An excerpt from John Stuart Mill On Liberty:

Unfortunately for the good sense of mankind, the fact of their fallibility is far from carrying the weight in their practical judgment, which is always allowed to it in theory; for while every one well knows himself to be fallible, few think it necessary to take any precautions against their own fallibility, or admit the supposition that any opinion, of which they feel very certain, may be one of the examples of the error to which they acknowledge themselves to be liable. Absolute princes, or others who are accustomed to unlimited deference, usually feel this complete confidence in their own opinions on nearly all subjects. People more happily situated, who sometimes hear their opinions disputed, and are not wholly unused to be set right when they are wrong, place the same unbounded reliance only on such of their opinions as are shared by all who surround them, or to whom they habitually defer: for in proportion to a man's want of confidence in his own solitary judgment, does he usually repose, with implicit trust, on the infallibility of "the world" in general.
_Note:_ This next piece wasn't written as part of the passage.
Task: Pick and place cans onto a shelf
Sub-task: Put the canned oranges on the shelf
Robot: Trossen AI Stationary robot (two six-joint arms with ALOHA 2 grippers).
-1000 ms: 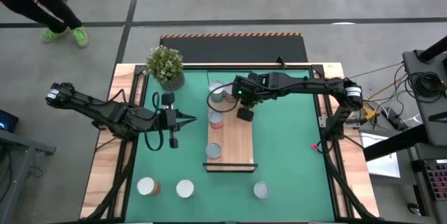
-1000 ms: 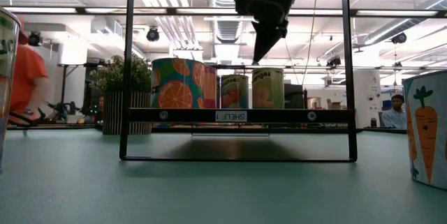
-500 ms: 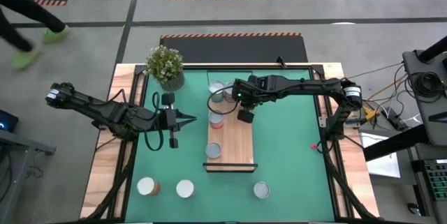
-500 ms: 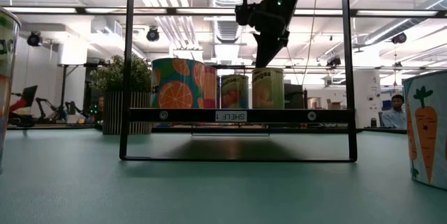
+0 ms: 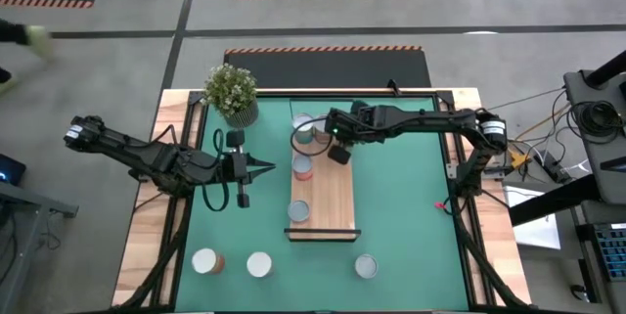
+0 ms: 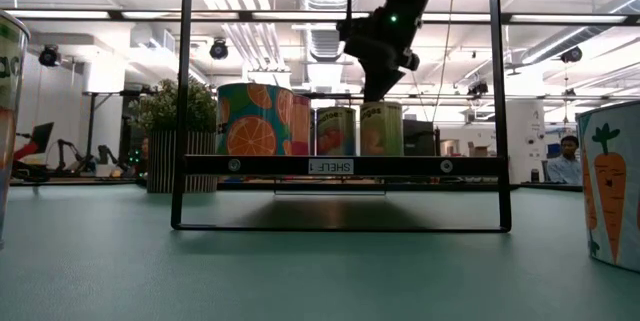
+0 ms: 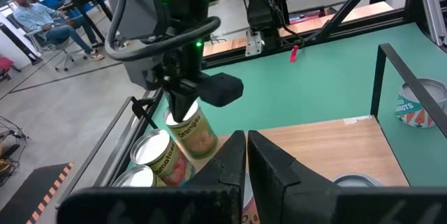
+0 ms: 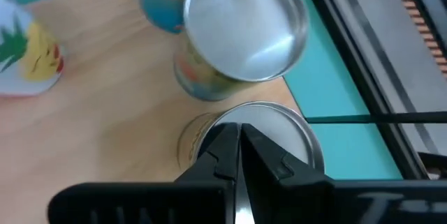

And the world, to each individual, means the part of it with which he comes in contact; his party, his sect, his church, his class of society: the man may be called, by comparison, almost liberal and large-minded to whom it means anything so comprehensive as his own country or his own age. Nor is his faith in this collective authority at all shaken by his being aware that other ages, countries, sects, churches, classes, and parties have thought, and even now think, the exact reverse. He devolves upon his own world the responsibility of being in the right against the dissentient worlds of other people; and it never troubles him that mere accident has decided which of these numerous worlds is the object of his reliance, and that the same causes which make him a Churchman in London, would have made him a Buddhist or a Confucian in Pekin. Yet it is as evident in itself, as any amount of argument can make it, that ages are no more infallible than individuals; every age having held many opinions which subsequent ages have deemed not only false but absurd; and it is as certain that many opinions, now general, will be rejected by future ages, as it is that many, once general, are rejected by the present.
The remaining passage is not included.